§ **Description of the task**: Copy word for word, and only, the lines below from the one with "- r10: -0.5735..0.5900" through the last.

§ **Available data**:
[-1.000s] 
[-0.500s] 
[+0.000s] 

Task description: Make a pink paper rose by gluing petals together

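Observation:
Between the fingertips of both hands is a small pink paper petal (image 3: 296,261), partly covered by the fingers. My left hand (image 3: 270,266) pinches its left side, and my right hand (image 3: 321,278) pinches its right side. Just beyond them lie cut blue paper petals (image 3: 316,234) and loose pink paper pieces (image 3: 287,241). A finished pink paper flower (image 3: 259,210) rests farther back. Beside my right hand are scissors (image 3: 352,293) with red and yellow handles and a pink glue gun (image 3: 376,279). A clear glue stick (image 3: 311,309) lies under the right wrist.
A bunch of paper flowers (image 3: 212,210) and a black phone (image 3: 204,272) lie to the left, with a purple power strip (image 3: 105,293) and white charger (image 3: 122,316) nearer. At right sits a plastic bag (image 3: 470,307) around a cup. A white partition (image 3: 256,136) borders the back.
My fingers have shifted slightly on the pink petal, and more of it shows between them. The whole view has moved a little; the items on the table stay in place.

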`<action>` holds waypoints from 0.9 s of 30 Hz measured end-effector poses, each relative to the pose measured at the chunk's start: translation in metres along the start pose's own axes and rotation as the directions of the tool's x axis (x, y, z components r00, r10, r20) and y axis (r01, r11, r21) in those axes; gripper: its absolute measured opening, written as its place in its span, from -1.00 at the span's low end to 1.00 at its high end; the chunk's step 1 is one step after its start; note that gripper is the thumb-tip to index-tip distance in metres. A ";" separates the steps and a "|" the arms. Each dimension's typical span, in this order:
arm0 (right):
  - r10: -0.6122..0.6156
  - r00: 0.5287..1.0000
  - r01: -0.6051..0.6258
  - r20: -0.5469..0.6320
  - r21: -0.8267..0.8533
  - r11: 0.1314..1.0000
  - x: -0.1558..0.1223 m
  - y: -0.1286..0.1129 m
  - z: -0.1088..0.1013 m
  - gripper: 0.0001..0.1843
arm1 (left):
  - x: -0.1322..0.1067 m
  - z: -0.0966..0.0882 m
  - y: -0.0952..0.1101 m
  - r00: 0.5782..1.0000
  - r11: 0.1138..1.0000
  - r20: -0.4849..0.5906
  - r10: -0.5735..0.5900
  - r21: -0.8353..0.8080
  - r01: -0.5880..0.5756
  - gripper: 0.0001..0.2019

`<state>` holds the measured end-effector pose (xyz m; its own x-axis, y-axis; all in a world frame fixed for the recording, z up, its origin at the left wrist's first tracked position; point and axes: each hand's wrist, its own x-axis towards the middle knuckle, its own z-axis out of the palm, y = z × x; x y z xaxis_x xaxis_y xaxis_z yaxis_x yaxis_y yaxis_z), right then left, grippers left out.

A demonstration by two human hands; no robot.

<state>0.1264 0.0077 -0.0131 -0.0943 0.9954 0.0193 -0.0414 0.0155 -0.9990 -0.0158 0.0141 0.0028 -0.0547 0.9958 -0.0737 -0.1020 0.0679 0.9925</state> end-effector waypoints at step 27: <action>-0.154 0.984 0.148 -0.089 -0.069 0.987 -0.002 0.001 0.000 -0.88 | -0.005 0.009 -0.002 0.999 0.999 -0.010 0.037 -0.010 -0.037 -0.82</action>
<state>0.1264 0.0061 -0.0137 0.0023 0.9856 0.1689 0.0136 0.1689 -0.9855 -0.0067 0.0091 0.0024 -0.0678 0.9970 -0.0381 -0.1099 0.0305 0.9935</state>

§ **Task solution**:
  - r10: -0.5735..0.5900
  - r21: -0.8353..0.8080
  - r01: -0.5880..0.5756
  - gripper: 0.0001..0.2019

`<state>` holds the measured end-effector pose (xyz m; its own x-axis, y-axis; all in a world frame fixed for the recording, z up, its origin at the left wrist's first tracked position; point and axes: each hand's wrist, its own x-axis towards the middle knuckle, its own z-axis out of the palm, y = z × x; x y z xaxis_x xaxis_y xaxis_z yaxis_x yaxis_y yaxis_z), right then left, grippers left out.

A demonstration by two human hands; no robot.

<state>0.1264 0.0077 -0.0131 -0.0943 0.9954 0.0193 -0.0414 0.0155 -0.9990 -0.0158 0.0141 0.0028 -0.0547 0.9958 -0.0737 -0.1020 0.0679 0.9925</state> end-effector waypoints at step 27: <action>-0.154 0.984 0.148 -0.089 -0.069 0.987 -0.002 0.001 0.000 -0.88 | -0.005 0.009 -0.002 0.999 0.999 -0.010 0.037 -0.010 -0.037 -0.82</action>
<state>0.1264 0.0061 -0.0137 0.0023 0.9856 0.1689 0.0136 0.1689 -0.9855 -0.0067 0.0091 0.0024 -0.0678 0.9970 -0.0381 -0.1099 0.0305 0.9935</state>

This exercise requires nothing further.